Sadoff believes the market peaked sometime in late 2005 and that the United States is now experiencing the backside of a peak in the market and economy.


"I would not be surprised if the Fed stops raising rates early this year to the middle of the year," Sadoff said. "They will realize they have gone too far. Next year, it bottoms out, and then picks back up again later next year."


Although they are looking at the stock market to invest in 2006, many financial consultants say they are not expecting exciting returns.


"We think it is going to be a difficult year to make money in the stock market," said Bruce Bittles, chief investment strategist for Milwaukee-based Robert W. Baird & Co. "(Investors will) have to be in the right sector, like last year."


Also, like last year, Bittles expects that energy stocks will outperform all other sectors, with the health care sector close behind.


Energy stocks are the best bet, according to Bittles, because oil prices will remain high, given a stable global economy.

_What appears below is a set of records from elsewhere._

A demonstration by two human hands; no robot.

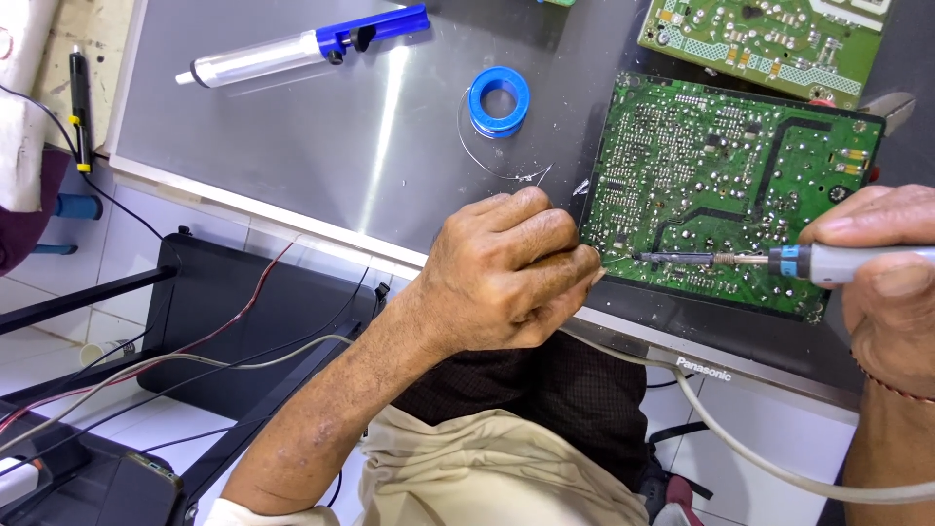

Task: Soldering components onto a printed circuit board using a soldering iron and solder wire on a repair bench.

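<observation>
Grey bench: right hand (881, 282) gripping soldering iron (779, 261), left hand (511, 273) clenched at circuit board (730, 175).

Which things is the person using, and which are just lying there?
In use:
soldering iron in right hand
green circuit board
solder wire by left hand

Lying about:
blue solder reel
blue-and-clear suction pump
second circuit board
black pen-like tool
</observation>
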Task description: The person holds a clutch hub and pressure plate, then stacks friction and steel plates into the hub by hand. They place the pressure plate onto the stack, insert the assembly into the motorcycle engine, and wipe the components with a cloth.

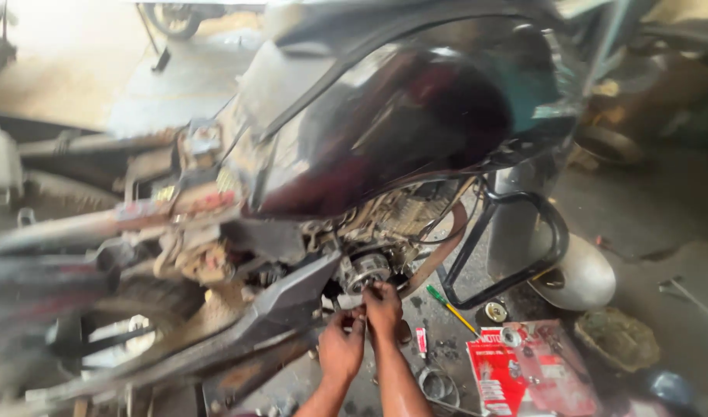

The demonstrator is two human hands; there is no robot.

Health care stocks typically outperform in the second year of a presidential cycle, which the United States is currently in, Bittles said. However, this time, the aging population is what is causing health care to continue to be a solid sector for investing, he said.


Sadoff Investment Management is looking to heavy machinery stocks, including Caterpillar Inc. and Cummins Inc., for growth, because they do well with the help of international sales and have been rebuilding New Orleans after Hurricane Katrina, Sadoff said.

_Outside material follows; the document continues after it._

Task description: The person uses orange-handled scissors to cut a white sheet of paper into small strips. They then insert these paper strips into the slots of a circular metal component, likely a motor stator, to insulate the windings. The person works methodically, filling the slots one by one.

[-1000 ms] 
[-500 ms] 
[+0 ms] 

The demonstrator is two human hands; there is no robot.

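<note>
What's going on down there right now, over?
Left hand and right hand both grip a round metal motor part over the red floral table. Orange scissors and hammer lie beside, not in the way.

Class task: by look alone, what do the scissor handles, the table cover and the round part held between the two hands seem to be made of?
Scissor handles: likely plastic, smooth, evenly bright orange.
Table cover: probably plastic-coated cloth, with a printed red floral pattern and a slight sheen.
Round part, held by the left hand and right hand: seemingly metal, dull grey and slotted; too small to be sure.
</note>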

Sadoff said another sector that could generate solid investment returns is medical equipment manufacturing, including St. Jude Medical Inc. and C.R. Bard Inc.


"We are very bullish in that subset of the health care field." Sadoff said. "It is a very hot area. A lot of companies want to get into some aspect of new technology. And it goes back to the aging populations where people are living longer and there is more need than in the past."


Riding the backside of the housing market peak should not be looked at as a bad thing, but as a shift in trends, Jenson said. Every hot stock or investment option will hit its peak, and the trend will retract or cycle back, he said.


Baird is closely watching the housing market, Bittles said.


"It depends on how the housing market unfolds. If it is a mild setback, then that will be OK, but if it is harsh the economy will slow," Bittles said.


And if there is a harsh backlash from the housing market, Sadoff said, investors should keep a cautious eye on companies and financial institutions that offer mortgages. If unemployment increases due to a recession, for instance, consumers would not be able to pay their mortgages, and they may be more likely to go into foreclosure, Sadoff said.


"Hopefully we can muddle through this, and the Federal Reserve can get us through the maze and get out OK," Sadoff said.


Amy Croen, co-founder of Milwaukee-based Geneva Capital Investment Ltd., said she expects moderate corporate earnings growth, but it won't generally be as robust as it has in the last couple of years.


"Investors mostly focus on what is happening in terms of corporate profits, inflation and interest rates, and I think those are benign," Croen said. "We are in a positive recession, and therefore profits will also be positive."


Sadoff has clients who would normally be 100 percent vested in the stock market, but he is suggesting they put 20 percent of their funds into cash accounts.


The best advice for investors remains the tried and true approach: diversify for the long haul, Jenson said.


"Investing is really just like anything else in life. It should be done in moderation," Jenson said.